** The problem **
Reproduce the data shown below exactly.

** Data block **
□ □ □ □
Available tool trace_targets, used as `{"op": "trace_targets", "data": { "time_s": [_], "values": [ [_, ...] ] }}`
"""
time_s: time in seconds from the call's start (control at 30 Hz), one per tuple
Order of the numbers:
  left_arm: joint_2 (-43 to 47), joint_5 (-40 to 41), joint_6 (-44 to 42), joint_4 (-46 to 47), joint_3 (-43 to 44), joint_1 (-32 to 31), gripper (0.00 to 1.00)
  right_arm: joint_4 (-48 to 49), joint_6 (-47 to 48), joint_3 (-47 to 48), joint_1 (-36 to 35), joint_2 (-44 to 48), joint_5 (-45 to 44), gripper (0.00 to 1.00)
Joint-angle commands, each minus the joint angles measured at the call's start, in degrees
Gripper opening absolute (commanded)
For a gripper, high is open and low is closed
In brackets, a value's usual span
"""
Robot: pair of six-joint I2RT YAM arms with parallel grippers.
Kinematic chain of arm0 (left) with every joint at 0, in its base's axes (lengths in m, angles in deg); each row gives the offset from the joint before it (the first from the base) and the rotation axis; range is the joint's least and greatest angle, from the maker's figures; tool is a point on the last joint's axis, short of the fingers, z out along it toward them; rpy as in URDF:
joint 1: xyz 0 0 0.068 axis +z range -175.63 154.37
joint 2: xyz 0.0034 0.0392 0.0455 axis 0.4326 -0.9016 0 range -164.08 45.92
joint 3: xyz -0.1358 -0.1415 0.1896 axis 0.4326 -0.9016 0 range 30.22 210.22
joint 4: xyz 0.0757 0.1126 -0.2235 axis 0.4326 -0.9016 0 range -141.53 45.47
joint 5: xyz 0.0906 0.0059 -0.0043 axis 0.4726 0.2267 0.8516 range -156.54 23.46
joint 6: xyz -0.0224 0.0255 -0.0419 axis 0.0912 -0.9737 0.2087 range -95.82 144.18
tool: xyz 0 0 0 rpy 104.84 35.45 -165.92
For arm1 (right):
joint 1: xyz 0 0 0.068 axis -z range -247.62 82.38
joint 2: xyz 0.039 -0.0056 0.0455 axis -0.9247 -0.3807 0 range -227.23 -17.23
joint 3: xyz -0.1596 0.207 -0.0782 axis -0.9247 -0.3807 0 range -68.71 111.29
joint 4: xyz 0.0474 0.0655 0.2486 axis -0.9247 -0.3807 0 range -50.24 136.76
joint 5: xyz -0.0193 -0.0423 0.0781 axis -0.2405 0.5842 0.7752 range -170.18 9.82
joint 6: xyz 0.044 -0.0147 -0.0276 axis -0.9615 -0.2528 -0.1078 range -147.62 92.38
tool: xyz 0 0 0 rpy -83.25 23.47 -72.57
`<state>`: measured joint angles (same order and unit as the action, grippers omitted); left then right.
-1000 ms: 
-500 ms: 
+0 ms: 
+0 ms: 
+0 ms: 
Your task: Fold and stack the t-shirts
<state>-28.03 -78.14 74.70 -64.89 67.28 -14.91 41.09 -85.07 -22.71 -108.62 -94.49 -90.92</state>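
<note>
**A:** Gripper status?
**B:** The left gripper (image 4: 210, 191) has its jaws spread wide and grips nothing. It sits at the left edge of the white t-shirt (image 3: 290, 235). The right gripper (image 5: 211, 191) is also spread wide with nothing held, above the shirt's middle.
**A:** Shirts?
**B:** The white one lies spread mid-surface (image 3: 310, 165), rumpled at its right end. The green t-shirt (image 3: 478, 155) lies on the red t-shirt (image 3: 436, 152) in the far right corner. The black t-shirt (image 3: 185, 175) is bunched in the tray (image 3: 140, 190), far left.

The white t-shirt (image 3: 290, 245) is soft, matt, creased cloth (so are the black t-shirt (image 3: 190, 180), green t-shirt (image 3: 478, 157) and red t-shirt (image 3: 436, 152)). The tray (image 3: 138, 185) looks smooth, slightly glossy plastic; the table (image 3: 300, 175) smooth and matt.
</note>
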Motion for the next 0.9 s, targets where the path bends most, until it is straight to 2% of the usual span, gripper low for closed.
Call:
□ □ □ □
** Finished task **
Available tool trace_targets, used as `{"op": "trace_targets", "data": { "time_s": [_], "values": [ [_, ...] ] }}`
"""
time_s: time in seconds from the call's start (control at 30 Hz), one per tuple
Order of the numbers:
  left_arm: joint_2 (-43 to 47), joint_5 (-40 to 41), joint_6 (-44 to 42), joint_4 (-46 to 47), joint_3 (-43 to 44), joint_1 (-32 to 31), gripper (0.00 to 1.00)
  right_arm: joint_4 (-48 to 49), joint_6 (-47 to 48), joint_3 (-47 to 48), joint_1 (-36 to 35), joint_2 (-44 to 48), joint_5 (-45 to 44), gripper (0.00 to 1.00)
Joint-angle commands, each minus the joint angles measured at the call's start, in degrees
Gripper opening absolute (commanded)
For a gripper, high is open and low is closed
In brackets, a value's usual span
"""
Robot: pair of six-joint I2RT YAM arms with parallel grippers.
Kinematic chain of arm0 (left) with every joint at 0, in its base's axes (lengths in m, angles in deg); each row gives the offset from the joint before it (the first from the base) and the rotation axis; range is the joint's least and greatest angle, from the maker's figures; tool is a point on the last joint's axis, short of the fingers, z out along it toward them; rpy as in URDF:
joint 1: xyz 0 0 0.068 axis +z range -175.63 154.37
joint 2: xyz 0.0034 0.0392 0.0455 axis 0.4326 -0.9016 0 range -164.08 45.92
joint 3: xyz -0.1358 -0.1415 0.1896 axis 0.4326 -0.9016 0 range 30.22 210.22
joint 4: xyz 0.0757 0.1126 -0.2235 axis 0.4326 -0.9016 0 range -141.53 45.47
joint 5: xyz 0.0906 0.0059 -0.0043 axis 0.4726 0.2267 0.8516 range -156.54 23.46
joint 6: xyz -0.0224 0.0255 -0.0419 axis 0.0912 -0.9737 0.2087 range -95.82 144.18
tool: xyz 0 0 0 rpy 104.84 35.45 -165.92
For arm1 (right):
joint 1: xyz 0 0 0.068 axis -z range -247.62 82.38
joint 2: xyz 0.039 -0.0056 0.0455 axis -0.9247 -0.3807 0 range -227.23 -17.23
joint 3: xyz -0.1596 0.207 -0.0782 axis -0.9247 -0.3807 0 range -68.71 111.29
joint 4: xyz 0.0474 0.0655 0.2486 axis -0.9247 -0.3807 0 range -50.24 136.76
joint 5: xyz -0.0193 -0.0423 0.0781 axis -0.2405 0.5842 0.7752 range -170.18 9.82
joint 6: xyz 0.044 -0.0147 -0.0276 axis -0.9615 -0.2528 -0.1078 range -147.62 92.38
tool: xyz 0 0 0 rpy -83.25 23.47 -72.57
`<state>`: measured joint angles (same order and unit as the action, grippers omitted); left then right.
-1000 ms: 
-500 ms: 
+0 ms: 
+0 ms: 
+0 ms: 
Your task: Fold and stack the t-shirts
<state>-28.03 -78.14 74.70 -64.89 67.28 -14.91 41.09 -85.07 -22.71 -108.62 -94.49 -90.92</state>
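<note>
**A:** Gripper status?
**B:** The left gripper (image 4: 210, 191) has its jaws spread wide and grips nothing. It sits at the left edge of the white t-shirt (image 3: 290, 235). The right gripper (image 5: 211, 191) is also spread wide with nothing held, above the shirt's middle.
**A:** Shirts?
**B:** The white one lies spread mid-surface (image 3: 310, 165), rumpled at its right end. The green t-shirt (image 3: 478, 155) lies on the red t-shirt (image 3: 436, 152) in the far right corner. The black t-shirt (image 3: 185, 175) is bunched in the tray (image 3: 140, 190), far left.

The white t-shirt (image 3: 290, 245) is soft, matt, creased cloth (so are the black t-shirt (image 3: 190, 180), green t-shirt (image 3: 478, 157) and red t-shirt (image 3: 436, 152)). The tray (image 3: 138, 185) looks smooth, slightly glossy plastic; the table (image 3: 300, 175) smooth and matt.
</note>
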Motion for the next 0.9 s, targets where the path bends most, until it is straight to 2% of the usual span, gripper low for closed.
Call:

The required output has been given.